As is usually accepted today, subjectivity is a name for the Self, which is seen as an embodied and situated Self, whose ability to think depends on language and whose consciousness is impaired and partial.

The subject is often used to draw attention to other characteristics of the Self. Such that would jeopardize the more traditional images of the human person.

First of all, the embodied subject (the Self, currently embodied in historical and cultural systems) is a rather problematic autonomous Self.

The cultural overdetermination of human action is so pronounced that it calls into question human freedom (or autonomy).

In this regard, the subject is used to emphasize our destiny as subject to historical and cultural forces and structures.

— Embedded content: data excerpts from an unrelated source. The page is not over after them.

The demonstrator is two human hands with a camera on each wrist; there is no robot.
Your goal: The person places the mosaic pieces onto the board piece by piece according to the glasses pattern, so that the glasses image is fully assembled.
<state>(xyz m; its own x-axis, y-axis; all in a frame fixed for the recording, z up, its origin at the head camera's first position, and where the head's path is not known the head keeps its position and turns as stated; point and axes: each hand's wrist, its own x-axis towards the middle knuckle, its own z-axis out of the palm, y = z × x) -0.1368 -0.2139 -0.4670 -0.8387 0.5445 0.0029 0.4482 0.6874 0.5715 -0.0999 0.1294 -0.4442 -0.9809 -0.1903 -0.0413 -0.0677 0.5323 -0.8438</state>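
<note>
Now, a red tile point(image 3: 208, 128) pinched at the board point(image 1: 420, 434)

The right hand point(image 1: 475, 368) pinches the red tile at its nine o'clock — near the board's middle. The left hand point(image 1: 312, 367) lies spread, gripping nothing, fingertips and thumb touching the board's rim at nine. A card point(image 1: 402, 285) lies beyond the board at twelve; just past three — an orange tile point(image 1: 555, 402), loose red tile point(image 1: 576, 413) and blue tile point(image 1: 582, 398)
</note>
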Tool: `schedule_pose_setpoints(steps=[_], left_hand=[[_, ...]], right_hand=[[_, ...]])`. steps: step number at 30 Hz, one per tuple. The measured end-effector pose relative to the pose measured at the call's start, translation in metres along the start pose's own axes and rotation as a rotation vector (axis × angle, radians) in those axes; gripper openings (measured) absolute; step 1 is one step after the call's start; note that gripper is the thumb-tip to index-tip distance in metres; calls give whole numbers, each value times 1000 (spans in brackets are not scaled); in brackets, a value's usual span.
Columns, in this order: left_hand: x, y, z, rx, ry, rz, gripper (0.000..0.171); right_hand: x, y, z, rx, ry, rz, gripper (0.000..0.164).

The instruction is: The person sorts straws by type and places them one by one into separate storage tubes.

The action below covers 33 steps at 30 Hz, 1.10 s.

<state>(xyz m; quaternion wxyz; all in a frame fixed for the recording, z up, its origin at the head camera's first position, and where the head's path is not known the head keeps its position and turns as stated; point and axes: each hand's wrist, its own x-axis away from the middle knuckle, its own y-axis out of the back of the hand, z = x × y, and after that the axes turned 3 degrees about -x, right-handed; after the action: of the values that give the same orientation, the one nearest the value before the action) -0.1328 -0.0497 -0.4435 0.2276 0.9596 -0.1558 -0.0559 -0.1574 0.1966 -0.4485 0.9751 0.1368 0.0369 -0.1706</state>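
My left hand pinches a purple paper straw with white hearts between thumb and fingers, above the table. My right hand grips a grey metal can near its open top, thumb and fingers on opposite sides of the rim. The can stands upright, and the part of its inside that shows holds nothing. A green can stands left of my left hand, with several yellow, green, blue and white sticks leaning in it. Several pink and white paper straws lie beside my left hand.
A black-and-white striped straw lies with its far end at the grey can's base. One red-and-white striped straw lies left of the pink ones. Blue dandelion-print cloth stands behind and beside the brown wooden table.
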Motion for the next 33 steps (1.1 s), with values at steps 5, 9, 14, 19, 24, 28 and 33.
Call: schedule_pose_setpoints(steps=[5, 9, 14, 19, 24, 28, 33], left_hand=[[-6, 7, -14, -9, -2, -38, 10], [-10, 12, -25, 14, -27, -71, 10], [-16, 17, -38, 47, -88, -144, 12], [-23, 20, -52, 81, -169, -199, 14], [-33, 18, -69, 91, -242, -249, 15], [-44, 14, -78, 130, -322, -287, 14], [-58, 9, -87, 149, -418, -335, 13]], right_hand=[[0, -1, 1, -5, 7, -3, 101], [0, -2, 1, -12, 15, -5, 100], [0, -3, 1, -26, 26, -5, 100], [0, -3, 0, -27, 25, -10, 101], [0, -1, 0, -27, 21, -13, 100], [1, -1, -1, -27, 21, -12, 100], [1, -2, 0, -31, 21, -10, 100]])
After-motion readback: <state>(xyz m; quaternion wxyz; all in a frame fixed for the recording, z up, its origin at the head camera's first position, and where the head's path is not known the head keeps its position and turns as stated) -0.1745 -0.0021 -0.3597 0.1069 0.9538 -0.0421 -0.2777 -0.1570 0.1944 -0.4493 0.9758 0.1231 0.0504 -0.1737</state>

Finally, the reflexivity of the subject in a more traditional view is considered crucial. But here too there are differences:
In contemporary semiotic and poststructuralist developments on subjectivity, there is a delicate sensitivity to the fact that the ways in which we treat ourselves or expose ourselves are inextricably (though not obviously) related to the ways in which others treat us or introduce us.

After Freud, it is difficult to remain insensitive to the unconscious. Descartes did not have the opportunity to benefit from Freud’s theories, as he was born several centuries before him.

The unity and transparency of the cogito (the Self, defined by Descartes) have been replaced by a subject, in turn, divided into himself (conscious/unconscious) and largely incomprehensible to himself.